→ What to produce
Line by line, transcribe the material shown below exactly.

→ Source data
↓↓↓
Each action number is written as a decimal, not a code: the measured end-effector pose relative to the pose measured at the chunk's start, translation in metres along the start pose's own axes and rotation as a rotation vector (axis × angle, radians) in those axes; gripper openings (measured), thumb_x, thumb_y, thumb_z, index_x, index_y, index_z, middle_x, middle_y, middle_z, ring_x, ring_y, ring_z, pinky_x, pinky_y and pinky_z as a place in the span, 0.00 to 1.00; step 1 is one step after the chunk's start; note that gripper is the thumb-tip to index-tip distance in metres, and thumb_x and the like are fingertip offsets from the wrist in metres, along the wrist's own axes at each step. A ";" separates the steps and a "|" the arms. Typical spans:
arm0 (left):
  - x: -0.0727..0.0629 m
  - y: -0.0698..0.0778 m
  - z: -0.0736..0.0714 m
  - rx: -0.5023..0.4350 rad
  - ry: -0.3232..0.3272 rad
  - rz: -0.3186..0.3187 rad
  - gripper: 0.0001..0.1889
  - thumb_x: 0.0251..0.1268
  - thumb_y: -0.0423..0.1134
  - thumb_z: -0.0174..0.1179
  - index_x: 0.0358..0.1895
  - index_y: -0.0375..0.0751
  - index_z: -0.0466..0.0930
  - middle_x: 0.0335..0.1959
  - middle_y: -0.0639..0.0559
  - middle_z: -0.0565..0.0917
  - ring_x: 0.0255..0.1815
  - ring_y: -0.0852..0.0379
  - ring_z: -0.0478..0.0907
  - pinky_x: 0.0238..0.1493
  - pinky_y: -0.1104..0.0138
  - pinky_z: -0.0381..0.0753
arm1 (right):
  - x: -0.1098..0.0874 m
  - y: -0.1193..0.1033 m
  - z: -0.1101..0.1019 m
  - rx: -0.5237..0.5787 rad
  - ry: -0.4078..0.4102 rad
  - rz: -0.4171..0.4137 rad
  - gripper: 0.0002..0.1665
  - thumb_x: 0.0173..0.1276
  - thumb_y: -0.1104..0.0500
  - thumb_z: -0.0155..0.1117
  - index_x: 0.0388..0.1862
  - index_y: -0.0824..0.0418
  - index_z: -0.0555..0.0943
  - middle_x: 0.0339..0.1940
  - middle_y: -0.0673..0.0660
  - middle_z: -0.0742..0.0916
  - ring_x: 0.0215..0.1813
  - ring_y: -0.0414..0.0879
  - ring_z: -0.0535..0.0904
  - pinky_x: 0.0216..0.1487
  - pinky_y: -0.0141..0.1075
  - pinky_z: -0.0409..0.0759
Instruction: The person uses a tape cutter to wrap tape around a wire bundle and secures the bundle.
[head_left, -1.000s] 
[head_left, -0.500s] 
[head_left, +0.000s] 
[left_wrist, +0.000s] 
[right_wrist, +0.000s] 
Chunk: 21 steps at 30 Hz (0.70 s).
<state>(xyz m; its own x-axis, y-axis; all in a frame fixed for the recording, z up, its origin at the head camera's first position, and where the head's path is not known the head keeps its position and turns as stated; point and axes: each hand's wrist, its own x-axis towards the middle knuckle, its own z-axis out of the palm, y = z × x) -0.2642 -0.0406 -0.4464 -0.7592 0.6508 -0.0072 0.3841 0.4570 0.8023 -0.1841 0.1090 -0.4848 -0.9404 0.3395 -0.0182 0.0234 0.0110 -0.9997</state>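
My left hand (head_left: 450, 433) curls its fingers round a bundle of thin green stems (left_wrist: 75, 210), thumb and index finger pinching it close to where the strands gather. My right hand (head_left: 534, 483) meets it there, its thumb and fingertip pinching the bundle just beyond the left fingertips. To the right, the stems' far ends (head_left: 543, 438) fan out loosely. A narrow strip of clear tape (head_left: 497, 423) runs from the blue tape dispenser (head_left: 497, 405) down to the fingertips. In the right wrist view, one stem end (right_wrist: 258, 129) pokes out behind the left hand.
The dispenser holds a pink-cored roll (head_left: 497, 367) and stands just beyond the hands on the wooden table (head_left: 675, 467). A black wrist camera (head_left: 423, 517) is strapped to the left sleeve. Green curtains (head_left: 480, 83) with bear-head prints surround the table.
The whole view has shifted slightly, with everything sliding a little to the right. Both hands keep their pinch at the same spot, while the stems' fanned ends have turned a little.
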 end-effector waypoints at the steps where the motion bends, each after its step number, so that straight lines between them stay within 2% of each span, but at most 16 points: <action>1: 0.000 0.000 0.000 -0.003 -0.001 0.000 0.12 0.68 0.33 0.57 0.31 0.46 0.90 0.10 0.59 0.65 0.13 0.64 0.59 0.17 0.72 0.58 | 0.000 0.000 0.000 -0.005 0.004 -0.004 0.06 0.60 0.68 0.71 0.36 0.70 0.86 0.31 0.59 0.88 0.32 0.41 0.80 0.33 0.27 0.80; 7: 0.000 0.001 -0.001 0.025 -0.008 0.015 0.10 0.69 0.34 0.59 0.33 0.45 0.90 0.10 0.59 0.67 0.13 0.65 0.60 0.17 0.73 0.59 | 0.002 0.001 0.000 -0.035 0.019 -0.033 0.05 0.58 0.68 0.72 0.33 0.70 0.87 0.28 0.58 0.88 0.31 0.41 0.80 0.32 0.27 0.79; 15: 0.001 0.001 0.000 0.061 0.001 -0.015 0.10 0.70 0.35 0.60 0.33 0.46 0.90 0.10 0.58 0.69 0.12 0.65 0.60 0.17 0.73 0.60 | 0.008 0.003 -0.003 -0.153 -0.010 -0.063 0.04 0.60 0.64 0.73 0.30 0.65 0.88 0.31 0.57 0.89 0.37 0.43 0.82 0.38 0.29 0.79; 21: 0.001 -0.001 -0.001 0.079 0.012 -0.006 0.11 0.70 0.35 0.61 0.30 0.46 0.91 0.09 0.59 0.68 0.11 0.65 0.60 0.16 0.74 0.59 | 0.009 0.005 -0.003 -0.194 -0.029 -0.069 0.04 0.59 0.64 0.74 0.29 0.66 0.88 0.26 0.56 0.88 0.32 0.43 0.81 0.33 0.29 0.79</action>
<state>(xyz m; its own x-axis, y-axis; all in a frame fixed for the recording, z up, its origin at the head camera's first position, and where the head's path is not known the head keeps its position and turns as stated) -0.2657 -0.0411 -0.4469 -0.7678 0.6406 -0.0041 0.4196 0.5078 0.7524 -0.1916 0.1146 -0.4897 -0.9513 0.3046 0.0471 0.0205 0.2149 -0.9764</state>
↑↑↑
→ Solution for this task
Each action number is written as a decimal, not a code: the measured end-effector pose relative to the pose measured at the chunk's start, translation in metres along the start pose's own axes and rotation as a rotation vector (axis × angle, radians) in those axes; gripper openings (measured), thumb_x, thumb_y, thumb_z, index_x, index_y, index_z, middle_x, middle_y, middle_z, ring_x, ring_y, ring_z, pinky_x, pinky_y and pinky_z as a place in the span, 0.00 to 1.00; step 1 is one step after the chunk's start; note that gripper is the thumb-tip to index-tip distance in metres, and thumb_x and the like are fingertip offsets from the wrist in metres, along the wrist's own axes at each step. A ";" separates the steps and a "|" the arms. Typical spans:
arm0 (left):
  - x: -0.0727..0.0629 m
  - y: -0.0698..0.0778 m
  - z: -0.0736..0.0714 m
  - rx: -0.5023..0.4350 rad
  - ry: -0.3232..0.3272 rad
  - rz: -0.3186..0.3187 rad
  - gripper: 0.0001..0.1889
  - thumb_x: 0.0251..0.1268
  - thumb_y: -0.0423..0.1134
  - thumb_z: -0.0174..0.1179
  - index_x: 0.0358..0.1895
  - index_y: -0.0375..0.0751
  - index_z: -0.0466..0.0930
  - middle_x: 0.0335..0.1959
  - middle_y: -0.0639..0.0559
  - middle_z: -0.0565..0.0917
  - ring_x: 0.0255..0.1815
  - ring_y: -0.0852..0.0379
  - ring_z: -0.0478..0.0907
  - pinky_x: 0.0238..0.1493
  - pinky_y: -0.1104..0.0138
  - pinky_z: -0.0381..0.0753
arm1 (right):
  - x: -0.1098..0.0874 m
  - y: -0.1193..0.1033 m
  - z: -0.1101..0.1019 m
  - rx: -0.5237..0.5787 rad
  - ry: -0.4078..0.4102 rad
  - rz: -0.4171..0.4137 rad
  - gripper: 0.0002..0.1665
  - thumb_x: 0.0173..0.1276
  - thumb_y: -0.1104..0.0500
  - thumb_z: -0.0155..0.1117
  - index_x: 0.0388..0.1862
  - index_y: -0.0824..0.0418
  - index_z: -0.0555..0.0943
  - middle_x: 0.0339..0.1940
  - middle_y: -0.0673..0.0660
  - middle_z: -0.0742..0.0916
  - ring_x: 0.0215..0.1813
  - ring_y: -0.0414..0.0879
  - ring_z: -0.0535..0.0904
  - pinky_x: 0.0216..0.1487
  - pinky_y: -0.0141..0.1075
  - pinky_z: -0.0409..0.0759
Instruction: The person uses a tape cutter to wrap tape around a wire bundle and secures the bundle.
[head_left, -1.000s] 
[head_left, -0.500s] 
[head_left, +0.000s] 
[left_wrist, +0.000s] 
[right_wrist, +0.000s] 
Chunk: 21 steps at 30 Hz (0.70 s).
<state>(xyz m; its own x-axis, y-axis; all in a frame fixed for the recording, z up, its origin at the head camera's first position, and where the head's path is not known the head keeps its position and turns as stated; point and axes: each hand's wrist, its own x-axis towards the middle knuckle, its own z-axis out of the palm, y = z × x) -0.2642 -0.0406 -0.4464 -0.7592 0.6508 -0.0072 0.3841 0.4570 0.8023 -0.1841 0.1090 -0.4848 -0.9404 0.3395 -0.0182 0.0234 0.0110 -0.9997</state>
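My left hand (head_left: 450, 433) curls its fingers round a bundle of thin green stems (left_wrist: 75, 210), thumb and index finger pinching it close to where the strands gather. My right hand (head_left: 534, 483) meets it there, its thumb and fingertip pinching the bundle just beyond the left fingertips. To the right, the stems' far ends (head_left: 543, 438) fan out loosely. A narrow strip of clear tape (head_left: 497, 423) runs from the blue tape dispenser (head_left: 497, 405) down to the fingertips. In the right wrist view, one stem end (right_wrist: 258, 129) pokes out behind the left hand.
The dispenser holds a pink-cored roll (head_left: 497, 367) and stands just beyond the hands on the wooden table (head_left: 675, 467). A black wrist camera (head_left: 423, 517) is strapped to the left sleeve. Green curtains (head_left: 480, 83) with bear-head prints surround the table.
The whole view has shifted slightly, with everything sliding a little to the right. Both hands keep their pinch at the same spot, while the stems' fanned ends have turned a little.
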 end-effector waypoints at the steps where the motion bends, each after its step number, so that straight lines between them stay within 2% of each span, but at most 16 points: <action>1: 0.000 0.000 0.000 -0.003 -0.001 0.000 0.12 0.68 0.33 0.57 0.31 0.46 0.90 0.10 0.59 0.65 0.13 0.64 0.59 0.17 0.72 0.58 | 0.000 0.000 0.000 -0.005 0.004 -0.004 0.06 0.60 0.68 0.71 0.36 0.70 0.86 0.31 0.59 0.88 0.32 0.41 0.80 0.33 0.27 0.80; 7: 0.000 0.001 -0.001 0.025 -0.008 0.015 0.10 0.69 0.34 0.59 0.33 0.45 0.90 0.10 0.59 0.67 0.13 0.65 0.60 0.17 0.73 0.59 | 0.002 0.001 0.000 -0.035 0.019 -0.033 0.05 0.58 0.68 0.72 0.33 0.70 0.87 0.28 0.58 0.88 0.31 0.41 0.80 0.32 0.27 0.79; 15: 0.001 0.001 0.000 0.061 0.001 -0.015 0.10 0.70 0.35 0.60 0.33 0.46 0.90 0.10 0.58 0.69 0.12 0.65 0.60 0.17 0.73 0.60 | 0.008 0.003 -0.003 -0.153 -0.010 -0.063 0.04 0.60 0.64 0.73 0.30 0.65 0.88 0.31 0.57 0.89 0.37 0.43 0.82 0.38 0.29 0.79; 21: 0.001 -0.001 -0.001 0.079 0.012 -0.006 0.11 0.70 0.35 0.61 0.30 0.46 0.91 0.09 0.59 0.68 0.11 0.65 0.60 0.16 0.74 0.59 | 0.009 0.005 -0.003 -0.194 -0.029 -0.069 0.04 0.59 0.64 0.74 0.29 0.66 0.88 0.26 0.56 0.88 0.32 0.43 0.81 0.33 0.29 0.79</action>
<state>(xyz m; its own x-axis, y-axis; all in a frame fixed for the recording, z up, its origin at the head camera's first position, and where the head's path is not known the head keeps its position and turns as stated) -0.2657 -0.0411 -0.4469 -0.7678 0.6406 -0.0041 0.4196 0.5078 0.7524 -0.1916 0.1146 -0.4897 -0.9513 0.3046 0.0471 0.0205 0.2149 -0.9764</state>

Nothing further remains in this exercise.